Page MenuHomePhabricator

Create KNIME nodes to interact with Wikidata
Open, LowestPublic

Description

KNIME is a free, but top, data analytics, reporting and integration platform that "allows assembly of nodes blending different data sources, including preprocessing (ETL: Extraction, Transformation, Loading), for modeling, data analysis and visualization without, or with only minimal, programming".

It would be great to have some read/write KNIME nodes to interact with Wikidata so that average users can use/analyze Wikidata and populate/edit it using visual ETL processes.

Instructions for developers are available here.

Event Timeline

abian created this task.Jun 1 2018, 8:30 PM
Restricted Application added a subscriber: Aklapper. · View Herald TranscriptJun 1 2018, 8:30 PM

Thanks for filing the ticket. I have a hard time understanding this still. What are people doing with KNIME? How would they use Wikidata in it?

abian added a comment.Jun 9 2018, 4:28 PM

Sorry for the lack of clarity. :-/

With KNIME you can design ETL processes that retrieve data from one or more sources (social media, SQL databases, CSV files, XML files, JSON objects, etc.), transform the data (using traditional SQL operators, arithmetical operators, regexes, sortings, filters, type conversions, permutations, custom parsers, AI, statistics, graphs, etc.) and save the resulting data (databases, text files, image files, etc.). These workflows are created through the GUI by just dragging and dropping nodes from your list of available KNIME nodes, interconnecting them and setting some of their individual behaviors (how each node changes its input or inputs).
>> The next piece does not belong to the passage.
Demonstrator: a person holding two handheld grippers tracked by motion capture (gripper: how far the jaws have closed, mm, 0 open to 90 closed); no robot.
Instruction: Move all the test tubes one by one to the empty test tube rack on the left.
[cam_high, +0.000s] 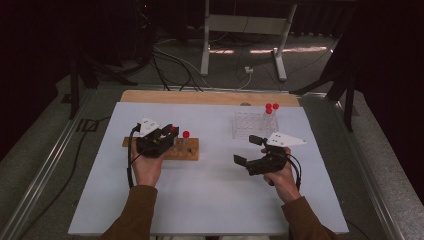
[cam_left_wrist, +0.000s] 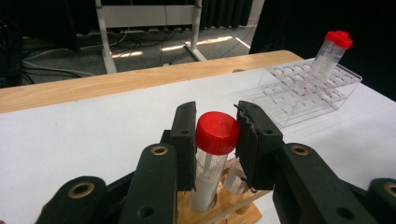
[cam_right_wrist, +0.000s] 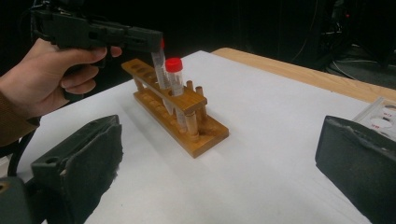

Once you've prepared a workflow, you can execute it by clicking the run button (or pressing Shift+F7) everytime you want. This means that, unless the data sources drastically change their schemas, you'll always be able to update your results by simply executing your workflow again. Two main uses can be expected from having KNIME nodes for Wikidata:

  • using or analyzing Wikidata and storing the results (locally or in Wikidata) and
  • keeping Wikidata data updated from external sources by executing a workflow that you, or other person, have to design only once.

There's nothing KNIME can do and you can't get with a complete object-oriented programming language and enough free time. But KNIME is data-oriented and much easier to use than any programming language (and my favorite ETL software). :-)

I leave some snapshots of example workflows below. All of them come with KNIME.

Thanks for the clarification!

@abian @Lydia_Pintscher KNIME integrates with R and Java nicely. Given that we already use R extensively to analyse Wikidata, it could be possible to build a set of R developed Wikidata nodes for KNIME, I guess. If it is ETL only that you need, orchestrating SPARQL and API calls from within R and then integrating with KNIME seams feasible (note: it only seams feasible at this point).

However, and given that our resources are pretty constrained:

  • we need to have a clear motivation to do this; how many people would use Wikidata nodes in KNIME; how would the community benefit from this;
  • we need to understand exactly and precisely what functionality we would like to have integrated via KNIME nodes to work with Wikidata.

@abian If you can provide further clarification, the specification of objectives, and motivate would this benefit the community, we might consider pushing this further into the workflow. Thank you!

abian added a comment.EditedJun 11 2018, 6:02 PM

Sadly, I can't guess how many people would finally use these features, this would mainly depend on how much we promoted KNIME and the Wikidata nodes after their possible development. I'm sure I would use these nodes very often if available; :-) however, I'm a regular user of KNIME, and that's not the general rule.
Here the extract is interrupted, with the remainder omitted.